● **Problem requirements**
State the number of lines with "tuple" in the listing, leaving out everything else.

--- START ---

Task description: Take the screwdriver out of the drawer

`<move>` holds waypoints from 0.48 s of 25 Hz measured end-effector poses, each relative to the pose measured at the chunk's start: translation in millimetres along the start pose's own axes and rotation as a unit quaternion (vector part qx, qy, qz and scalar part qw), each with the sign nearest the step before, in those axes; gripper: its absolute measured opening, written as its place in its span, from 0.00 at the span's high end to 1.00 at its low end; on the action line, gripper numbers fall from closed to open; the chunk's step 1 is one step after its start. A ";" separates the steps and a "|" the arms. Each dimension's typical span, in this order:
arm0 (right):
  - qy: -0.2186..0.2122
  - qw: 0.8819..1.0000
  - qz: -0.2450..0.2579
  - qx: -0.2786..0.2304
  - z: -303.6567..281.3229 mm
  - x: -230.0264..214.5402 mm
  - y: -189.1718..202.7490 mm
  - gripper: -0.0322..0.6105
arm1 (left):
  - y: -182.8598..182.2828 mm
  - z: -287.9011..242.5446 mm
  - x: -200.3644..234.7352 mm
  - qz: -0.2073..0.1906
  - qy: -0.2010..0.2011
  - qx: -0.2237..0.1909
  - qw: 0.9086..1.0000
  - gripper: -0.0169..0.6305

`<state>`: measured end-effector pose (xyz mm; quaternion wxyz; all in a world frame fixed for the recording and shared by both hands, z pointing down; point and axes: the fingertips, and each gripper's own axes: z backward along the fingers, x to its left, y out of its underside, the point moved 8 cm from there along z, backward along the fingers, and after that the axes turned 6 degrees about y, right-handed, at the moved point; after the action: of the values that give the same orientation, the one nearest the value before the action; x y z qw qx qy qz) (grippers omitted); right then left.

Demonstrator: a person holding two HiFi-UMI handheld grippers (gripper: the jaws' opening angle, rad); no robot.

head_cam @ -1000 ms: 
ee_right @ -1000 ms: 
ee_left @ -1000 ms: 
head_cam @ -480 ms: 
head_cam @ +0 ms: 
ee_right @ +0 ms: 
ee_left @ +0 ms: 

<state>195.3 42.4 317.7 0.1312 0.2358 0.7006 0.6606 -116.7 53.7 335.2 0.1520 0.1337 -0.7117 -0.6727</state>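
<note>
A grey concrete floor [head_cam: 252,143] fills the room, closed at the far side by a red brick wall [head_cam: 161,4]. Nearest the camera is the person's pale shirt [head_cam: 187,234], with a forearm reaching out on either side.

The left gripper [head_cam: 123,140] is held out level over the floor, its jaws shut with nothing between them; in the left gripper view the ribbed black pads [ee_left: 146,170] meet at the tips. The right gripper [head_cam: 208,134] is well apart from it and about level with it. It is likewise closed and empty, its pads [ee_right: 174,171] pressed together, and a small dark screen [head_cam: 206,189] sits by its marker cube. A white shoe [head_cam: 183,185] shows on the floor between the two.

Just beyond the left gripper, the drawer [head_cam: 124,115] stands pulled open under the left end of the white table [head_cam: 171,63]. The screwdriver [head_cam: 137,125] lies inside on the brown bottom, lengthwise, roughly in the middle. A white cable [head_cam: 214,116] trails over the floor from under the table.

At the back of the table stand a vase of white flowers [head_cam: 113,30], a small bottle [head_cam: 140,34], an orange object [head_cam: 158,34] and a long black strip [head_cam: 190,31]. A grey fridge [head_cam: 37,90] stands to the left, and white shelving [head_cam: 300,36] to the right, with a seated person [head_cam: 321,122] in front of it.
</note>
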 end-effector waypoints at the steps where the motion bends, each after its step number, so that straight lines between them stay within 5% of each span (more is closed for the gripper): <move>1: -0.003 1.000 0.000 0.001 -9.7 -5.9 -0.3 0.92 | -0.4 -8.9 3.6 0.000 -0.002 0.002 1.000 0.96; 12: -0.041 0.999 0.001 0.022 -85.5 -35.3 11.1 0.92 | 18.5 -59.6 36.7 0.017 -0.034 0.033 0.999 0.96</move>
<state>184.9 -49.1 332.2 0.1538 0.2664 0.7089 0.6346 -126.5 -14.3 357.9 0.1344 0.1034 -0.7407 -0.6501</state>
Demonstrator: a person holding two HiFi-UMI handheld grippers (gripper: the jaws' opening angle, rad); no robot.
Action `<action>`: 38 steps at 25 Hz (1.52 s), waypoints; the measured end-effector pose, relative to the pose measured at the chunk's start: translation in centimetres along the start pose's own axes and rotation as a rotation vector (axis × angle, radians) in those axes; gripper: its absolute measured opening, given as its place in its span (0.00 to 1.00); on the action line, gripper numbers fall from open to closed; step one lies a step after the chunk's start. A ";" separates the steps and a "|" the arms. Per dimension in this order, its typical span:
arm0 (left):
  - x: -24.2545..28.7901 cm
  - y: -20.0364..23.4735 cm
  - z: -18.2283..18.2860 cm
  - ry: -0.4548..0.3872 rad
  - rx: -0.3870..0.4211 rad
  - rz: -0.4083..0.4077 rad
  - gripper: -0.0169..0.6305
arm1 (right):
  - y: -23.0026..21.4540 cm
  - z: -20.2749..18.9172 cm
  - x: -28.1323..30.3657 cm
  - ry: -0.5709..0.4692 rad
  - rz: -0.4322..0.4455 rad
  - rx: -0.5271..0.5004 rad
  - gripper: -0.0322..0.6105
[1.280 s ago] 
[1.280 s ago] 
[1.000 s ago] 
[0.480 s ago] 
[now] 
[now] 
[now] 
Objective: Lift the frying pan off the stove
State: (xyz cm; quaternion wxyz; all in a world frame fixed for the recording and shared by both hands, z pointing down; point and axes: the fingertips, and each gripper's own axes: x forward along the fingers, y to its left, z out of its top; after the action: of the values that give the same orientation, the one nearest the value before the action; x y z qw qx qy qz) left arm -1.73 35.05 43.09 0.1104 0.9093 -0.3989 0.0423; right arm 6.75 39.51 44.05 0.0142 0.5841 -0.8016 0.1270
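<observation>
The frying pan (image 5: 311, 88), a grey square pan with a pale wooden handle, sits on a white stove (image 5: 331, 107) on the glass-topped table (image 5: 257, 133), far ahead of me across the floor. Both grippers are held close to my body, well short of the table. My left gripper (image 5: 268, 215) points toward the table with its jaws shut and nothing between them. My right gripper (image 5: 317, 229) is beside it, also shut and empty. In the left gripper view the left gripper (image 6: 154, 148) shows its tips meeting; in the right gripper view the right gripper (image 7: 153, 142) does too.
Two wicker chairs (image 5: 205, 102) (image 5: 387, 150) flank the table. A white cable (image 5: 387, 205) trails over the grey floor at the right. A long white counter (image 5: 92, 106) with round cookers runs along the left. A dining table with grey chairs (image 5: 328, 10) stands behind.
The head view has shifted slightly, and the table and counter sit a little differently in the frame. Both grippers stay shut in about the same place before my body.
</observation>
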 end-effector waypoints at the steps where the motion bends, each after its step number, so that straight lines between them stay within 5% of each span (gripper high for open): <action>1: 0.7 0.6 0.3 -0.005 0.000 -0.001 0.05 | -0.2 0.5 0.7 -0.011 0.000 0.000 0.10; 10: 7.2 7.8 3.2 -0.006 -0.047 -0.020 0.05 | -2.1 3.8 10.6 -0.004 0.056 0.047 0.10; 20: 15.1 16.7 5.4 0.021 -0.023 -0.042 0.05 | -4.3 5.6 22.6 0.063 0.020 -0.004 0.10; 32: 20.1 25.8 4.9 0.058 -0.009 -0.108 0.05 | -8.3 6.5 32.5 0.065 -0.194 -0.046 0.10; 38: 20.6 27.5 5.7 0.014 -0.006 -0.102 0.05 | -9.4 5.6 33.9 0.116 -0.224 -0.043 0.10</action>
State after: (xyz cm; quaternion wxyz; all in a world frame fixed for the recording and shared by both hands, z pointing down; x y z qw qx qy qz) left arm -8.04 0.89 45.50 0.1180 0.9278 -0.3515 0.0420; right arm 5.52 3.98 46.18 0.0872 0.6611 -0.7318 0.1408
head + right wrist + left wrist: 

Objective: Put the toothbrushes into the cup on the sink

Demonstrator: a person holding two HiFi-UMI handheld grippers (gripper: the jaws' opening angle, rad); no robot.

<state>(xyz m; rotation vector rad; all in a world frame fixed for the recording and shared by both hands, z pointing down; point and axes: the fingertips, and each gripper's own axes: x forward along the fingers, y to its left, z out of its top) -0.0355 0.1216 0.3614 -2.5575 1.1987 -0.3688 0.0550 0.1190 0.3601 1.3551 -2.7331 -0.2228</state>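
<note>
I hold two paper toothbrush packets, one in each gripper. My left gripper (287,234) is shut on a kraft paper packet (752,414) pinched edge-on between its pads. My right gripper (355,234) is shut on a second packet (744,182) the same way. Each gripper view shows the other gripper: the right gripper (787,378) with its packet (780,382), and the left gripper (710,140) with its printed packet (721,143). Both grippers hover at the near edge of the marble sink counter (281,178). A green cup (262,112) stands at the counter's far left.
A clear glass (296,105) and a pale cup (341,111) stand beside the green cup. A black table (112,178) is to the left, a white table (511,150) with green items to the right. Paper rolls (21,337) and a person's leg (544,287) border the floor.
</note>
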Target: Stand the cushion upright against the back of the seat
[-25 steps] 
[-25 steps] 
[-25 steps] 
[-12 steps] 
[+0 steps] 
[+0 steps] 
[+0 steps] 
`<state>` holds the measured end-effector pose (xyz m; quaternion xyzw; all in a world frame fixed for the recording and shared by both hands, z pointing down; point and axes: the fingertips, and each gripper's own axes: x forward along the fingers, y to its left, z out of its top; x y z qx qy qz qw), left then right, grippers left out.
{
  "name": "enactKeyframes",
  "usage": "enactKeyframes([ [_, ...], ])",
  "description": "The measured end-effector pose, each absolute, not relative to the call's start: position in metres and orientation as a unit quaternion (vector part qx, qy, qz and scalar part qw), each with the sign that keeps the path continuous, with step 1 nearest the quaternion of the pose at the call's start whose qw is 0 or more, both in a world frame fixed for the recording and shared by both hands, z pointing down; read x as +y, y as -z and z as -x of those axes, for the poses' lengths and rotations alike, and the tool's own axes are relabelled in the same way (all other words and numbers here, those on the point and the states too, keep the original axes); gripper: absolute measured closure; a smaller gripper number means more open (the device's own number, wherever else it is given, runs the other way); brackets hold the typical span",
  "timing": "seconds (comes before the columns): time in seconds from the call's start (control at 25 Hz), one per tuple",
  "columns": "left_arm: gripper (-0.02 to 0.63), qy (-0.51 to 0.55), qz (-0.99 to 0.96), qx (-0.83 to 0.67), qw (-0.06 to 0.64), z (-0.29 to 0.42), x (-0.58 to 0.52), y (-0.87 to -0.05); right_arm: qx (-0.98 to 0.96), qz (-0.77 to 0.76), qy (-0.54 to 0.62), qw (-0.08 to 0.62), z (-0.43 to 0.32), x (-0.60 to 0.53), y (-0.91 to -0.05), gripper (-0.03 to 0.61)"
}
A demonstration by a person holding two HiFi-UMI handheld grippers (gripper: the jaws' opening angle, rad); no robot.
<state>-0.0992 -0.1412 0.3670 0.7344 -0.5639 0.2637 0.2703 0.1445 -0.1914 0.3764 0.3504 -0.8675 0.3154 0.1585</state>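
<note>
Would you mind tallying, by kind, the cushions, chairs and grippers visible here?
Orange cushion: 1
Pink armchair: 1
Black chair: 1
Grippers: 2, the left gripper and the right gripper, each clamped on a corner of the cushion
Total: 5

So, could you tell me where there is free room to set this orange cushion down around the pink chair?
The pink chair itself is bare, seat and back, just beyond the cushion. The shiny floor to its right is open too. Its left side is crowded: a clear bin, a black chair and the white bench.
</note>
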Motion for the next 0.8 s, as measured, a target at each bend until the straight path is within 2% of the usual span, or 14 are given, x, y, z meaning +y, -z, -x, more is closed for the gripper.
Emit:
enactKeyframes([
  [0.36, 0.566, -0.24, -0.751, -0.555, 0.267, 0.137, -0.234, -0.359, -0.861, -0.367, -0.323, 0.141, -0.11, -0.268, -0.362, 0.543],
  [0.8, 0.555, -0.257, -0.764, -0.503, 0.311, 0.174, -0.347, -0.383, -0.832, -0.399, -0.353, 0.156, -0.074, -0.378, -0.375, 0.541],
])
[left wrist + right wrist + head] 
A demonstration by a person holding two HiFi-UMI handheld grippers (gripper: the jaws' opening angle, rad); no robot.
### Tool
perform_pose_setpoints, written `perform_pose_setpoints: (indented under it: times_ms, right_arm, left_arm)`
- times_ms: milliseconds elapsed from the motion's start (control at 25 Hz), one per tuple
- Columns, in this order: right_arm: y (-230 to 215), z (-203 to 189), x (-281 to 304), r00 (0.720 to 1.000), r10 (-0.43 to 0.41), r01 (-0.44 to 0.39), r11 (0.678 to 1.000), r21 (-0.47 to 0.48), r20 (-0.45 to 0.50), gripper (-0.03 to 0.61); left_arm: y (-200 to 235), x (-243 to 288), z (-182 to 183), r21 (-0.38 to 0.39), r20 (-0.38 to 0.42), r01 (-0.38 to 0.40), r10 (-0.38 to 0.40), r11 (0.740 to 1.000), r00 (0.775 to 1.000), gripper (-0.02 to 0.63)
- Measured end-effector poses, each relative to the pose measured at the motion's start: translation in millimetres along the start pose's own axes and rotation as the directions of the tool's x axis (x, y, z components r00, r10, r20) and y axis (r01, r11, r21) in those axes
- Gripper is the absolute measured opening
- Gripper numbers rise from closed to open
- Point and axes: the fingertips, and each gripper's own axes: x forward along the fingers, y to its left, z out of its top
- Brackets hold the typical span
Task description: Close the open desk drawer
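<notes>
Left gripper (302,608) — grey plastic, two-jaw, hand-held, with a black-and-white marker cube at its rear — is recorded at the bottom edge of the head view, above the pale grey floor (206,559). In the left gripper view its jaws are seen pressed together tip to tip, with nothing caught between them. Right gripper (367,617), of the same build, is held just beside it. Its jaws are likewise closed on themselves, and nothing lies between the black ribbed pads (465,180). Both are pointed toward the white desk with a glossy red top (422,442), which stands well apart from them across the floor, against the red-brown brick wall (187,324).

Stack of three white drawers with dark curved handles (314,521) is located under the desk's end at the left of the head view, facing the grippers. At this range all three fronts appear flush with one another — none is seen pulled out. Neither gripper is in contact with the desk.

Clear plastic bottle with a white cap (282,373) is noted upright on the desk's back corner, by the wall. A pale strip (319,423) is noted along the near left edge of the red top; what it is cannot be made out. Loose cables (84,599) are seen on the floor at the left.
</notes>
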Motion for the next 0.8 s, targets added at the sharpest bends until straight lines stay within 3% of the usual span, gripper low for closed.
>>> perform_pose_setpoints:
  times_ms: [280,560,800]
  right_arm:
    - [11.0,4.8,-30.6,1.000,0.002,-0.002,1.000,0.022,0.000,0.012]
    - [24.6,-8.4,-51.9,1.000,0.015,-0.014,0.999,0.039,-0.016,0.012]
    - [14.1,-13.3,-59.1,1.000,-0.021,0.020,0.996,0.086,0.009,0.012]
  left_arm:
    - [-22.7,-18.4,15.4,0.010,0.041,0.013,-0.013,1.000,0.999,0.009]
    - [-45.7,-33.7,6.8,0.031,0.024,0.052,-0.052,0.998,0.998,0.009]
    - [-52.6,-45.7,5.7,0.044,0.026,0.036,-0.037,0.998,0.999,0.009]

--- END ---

● **Completed task**
2